We arrived at 9 am, but the library did not open until 10 am. Across the street from the Enoch Pratt Central Library stands the original Baltimore Basilica, the original Cathedral servicing the entire United States, in 1789. And, sitting in front of it, chatting in the sun, were three volunteer tour guides. We were set.
We locked our bikes up and crossed the street. There we were met by Kathie, our tour guide for the next hour or so, who showed us around and explained to us the Basilica’s origins.
We were introduced first to John Carroll, from Maryland. His cousin, Charles Carroll, would be the only Catholic to sign the Constitution. He was educated by Jesuits in Europe, but returned to the New World as his own man during the period of the Order’s suppression, as ordered by the Pope.
Carroll would be given the reigns for the new Church in the young country. Here in the U.S., a diocese would be set up for all thirteen states, with its seat in Baltimore.
Through his connections in Maryland, but more so in the young country’s government, Carroll contracted Benjamin Henry Latrobe, important architect and designer working on the nation’s new capital, to design the Church. Latrobe provided two drawings, one neo-Gothic and one neo-classical. Carroll, proud of America’s potential and especially of religious pluralism, chose the latter which was to become emblematic of America’s pursuit of a republic and democracy.
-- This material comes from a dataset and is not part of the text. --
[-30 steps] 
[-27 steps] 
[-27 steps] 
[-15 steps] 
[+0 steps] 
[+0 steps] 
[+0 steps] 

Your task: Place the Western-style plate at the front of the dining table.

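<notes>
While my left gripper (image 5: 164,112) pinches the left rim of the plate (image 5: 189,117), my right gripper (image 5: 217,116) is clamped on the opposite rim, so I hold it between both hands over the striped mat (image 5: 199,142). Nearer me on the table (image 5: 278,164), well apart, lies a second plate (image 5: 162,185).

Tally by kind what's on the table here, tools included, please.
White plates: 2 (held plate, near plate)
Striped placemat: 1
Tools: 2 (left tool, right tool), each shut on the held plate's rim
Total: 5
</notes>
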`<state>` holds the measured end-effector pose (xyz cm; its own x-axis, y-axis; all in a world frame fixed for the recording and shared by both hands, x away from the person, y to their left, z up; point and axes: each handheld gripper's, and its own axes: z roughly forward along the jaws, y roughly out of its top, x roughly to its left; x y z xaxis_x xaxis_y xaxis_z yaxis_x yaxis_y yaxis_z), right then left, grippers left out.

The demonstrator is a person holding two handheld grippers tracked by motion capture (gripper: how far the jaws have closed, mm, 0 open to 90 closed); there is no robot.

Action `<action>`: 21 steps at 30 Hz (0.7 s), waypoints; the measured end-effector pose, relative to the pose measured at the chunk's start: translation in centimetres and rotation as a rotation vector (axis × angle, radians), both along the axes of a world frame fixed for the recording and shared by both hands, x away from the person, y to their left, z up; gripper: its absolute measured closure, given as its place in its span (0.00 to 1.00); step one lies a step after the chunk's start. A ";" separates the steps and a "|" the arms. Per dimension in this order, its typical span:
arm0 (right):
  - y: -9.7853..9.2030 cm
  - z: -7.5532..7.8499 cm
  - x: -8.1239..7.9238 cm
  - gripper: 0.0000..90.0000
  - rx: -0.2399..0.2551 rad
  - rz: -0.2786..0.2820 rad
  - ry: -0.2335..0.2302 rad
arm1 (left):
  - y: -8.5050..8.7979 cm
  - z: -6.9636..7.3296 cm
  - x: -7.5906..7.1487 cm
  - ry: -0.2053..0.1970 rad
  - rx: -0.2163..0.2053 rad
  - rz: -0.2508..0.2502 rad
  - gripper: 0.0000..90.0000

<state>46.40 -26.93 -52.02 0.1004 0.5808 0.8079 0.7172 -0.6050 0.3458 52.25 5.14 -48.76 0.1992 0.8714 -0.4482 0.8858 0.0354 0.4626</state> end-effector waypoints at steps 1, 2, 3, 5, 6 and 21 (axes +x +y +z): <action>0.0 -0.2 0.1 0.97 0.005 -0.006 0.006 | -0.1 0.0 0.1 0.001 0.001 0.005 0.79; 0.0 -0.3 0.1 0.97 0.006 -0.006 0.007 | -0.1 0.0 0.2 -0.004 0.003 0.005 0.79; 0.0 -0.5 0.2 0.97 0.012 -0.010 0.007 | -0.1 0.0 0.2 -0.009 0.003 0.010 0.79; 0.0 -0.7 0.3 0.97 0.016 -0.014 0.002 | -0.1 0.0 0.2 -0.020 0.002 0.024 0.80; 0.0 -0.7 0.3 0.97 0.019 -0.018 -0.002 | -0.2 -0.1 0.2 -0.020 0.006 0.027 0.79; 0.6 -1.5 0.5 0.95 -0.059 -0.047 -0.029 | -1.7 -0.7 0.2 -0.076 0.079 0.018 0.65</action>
Among the records from the cathedral in its early days are the records of payment for family pews. In their original state, the pews had doors on them–this was also evident in other colonial churches, such as Anglican/Episcopal church in Williamsburg, VA.
Kathie also pointed out a statue of Mother Theresa, which was donated because of the Basilica’s history in American Catholicism. In fact, Mother Theresa visited the church during the renewal of vows for the sisters in her order.
A few years ago, it was discovered that the crypt in the basement, in its original state about four feet high, was actually supposed to be dug out in Latrobe’s. The work commenced with pick axes and wheelbarrows because there was no way to get major machinery into the space.
More than almost any other church in America, this church is as much a capsule of American history as it is that of the Catholic Church.